■ **Your task**
Copy each line from the listing below where the word "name" shows up.
━━━━━━━━━━━━━━━━
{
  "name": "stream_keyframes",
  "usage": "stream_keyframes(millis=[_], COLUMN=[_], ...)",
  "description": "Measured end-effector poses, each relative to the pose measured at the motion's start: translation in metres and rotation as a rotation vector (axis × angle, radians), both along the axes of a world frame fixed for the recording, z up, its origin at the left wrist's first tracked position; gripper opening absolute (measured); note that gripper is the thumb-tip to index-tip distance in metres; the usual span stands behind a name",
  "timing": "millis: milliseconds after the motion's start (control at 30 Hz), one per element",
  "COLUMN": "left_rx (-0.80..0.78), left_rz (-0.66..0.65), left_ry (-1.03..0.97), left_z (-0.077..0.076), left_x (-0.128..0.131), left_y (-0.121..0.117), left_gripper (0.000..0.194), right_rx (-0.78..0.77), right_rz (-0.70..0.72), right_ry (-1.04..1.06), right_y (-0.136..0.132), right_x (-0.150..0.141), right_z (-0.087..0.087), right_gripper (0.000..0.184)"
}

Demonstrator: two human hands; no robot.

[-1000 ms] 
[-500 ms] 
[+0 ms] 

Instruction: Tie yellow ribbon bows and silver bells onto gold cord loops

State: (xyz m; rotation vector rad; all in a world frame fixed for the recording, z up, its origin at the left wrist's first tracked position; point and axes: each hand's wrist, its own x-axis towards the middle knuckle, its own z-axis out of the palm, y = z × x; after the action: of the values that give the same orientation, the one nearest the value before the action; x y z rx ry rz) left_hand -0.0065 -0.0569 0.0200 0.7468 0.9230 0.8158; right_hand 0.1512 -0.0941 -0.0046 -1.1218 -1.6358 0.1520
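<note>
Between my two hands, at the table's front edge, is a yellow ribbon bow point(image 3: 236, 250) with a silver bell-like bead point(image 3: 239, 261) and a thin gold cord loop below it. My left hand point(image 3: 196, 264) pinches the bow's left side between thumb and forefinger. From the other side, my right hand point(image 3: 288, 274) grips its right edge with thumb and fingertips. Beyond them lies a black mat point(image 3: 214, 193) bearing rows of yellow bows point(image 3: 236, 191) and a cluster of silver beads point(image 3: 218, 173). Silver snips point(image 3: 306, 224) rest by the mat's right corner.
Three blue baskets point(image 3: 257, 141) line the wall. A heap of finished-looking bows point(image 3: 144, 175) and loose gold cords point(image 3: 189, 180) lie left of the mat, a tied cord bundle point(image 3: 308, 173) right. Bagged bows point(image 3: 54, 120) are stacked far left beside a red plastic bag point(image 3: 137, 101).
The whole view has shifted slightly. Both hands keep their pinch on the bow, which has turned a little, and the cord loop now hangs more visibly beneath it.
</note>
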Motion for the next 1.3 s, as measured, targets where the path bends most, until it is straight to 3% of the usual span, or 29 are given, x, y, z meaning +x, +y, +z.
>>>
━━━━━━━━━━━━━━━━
■ **Written response**
  "name": "stream_keyframes",
  "description": "Measured end-effector poses, each relative to the pose measured at the motion's start: translation in metres and rotation as a rotation vector (axis × angle, radians), both along the axes of a world frame fixed for the recording, z up, its origin at the left wrist's first tracked position; gripper opening absolute (measured); note that gripper is the thumb-tip to index-tip distance in metres; the usual span stands behind a name",

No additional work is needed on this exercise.